Вести приходили противоречивые, напряжение нарастало, самого высокого накала для всех обитателей Бельведера достигло оно к ноябрю 1933 года, когда все наконец должно было решиться. Днем 9 числа, когда Бунин с Кузнецовой отправились в синема, чтобы хоть как-то развеяться, раздался звонок из Стокгольма. Подошедший Зуров едва разобрал: «Иван Бунин... Prix Nobel...» — и тотчас бросился в кинотеатр. Вера Николаевна осталась дома и давала по телефону интервью.
Отвечая на вопросы: «Давно ли во Франции? Когда покинули Россию? Приедут ли в Стокгольм и поедет ли она?»,— Вера Николаевна услышала голоса внизу, извинилась и бросилась по лестнице, по которой поднимался внешне совершенно бесстрастный Бунин.

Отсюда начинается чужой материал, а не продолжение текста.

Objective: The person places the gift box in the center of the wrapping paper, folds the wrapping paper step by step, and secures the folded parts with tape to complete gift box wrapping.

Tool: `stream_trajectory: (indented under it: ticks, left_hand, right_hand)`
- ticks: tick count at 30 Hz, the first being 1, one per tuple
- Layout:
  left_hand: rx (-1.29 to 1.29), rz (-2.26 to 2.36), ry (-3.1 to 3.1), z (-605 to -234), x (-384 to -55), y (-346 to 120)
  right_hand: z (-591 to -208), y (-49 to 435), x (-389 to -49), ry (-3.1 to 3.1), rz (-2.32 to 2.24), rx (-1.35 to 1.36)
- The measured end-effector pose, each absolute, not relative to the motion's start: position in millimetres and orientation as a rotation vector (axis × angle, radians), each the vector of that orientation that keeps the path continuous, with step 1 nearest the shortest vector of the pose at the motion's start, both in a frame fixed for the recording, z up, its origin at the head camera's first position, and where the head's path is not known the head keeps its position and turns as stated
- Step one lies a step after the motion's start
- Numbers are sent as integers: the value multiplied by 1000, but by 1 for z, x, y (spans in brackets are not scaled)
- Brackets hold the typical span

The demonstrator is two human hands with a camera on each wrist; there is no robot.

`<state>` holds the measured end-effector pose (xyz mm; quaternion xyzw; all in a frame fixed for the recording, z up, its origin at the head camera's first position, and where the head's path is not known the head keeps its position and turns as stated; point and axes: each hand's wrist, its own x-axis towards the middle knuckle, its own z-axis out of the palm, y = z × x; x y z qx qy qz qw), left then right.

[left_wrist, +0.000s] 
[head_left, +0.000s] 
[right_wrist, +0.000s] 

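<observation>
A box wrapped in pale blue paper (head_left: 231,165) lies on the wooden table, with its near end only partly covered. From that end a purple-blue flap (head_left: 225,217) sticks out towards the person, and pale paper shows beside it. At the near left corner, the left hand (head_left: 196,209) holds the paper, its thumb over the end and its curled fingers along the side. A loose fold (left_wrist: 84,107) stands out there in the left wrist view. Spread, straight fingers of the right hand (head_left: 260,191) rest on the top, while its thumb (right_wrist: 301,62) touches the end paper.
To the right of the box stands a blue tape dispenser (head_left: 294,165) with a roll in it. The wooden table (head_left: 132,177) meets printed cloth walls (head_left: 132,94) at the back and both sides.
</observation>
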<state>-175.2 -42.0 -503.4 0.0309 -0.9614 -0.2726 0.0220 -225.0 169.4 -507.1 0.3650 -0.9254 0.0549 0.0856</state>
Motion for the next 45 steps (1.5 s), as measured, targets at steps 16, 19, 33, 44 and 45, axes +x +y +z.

— Поздравляю тебя,— сказала она, целуя его,— иди к телефону...
— Я еще не верю...
Кузнецова побежала к сапожнику, так как у супруги нобелевского лауреата не было башмаков...
В официальном сообщении о присуждении Бунину премии говорилось: «Решением Шведской академии от 9 ноября 1933 года Нобелевская премия по литературе за этот год присуждена Ивану Бунину за строгий артистический талант, с которым он воссоздал в литературной прозе типично русский характер». Немалую роль в этом событии сыграло появление первых четырех книг «Жизни Арсеньева».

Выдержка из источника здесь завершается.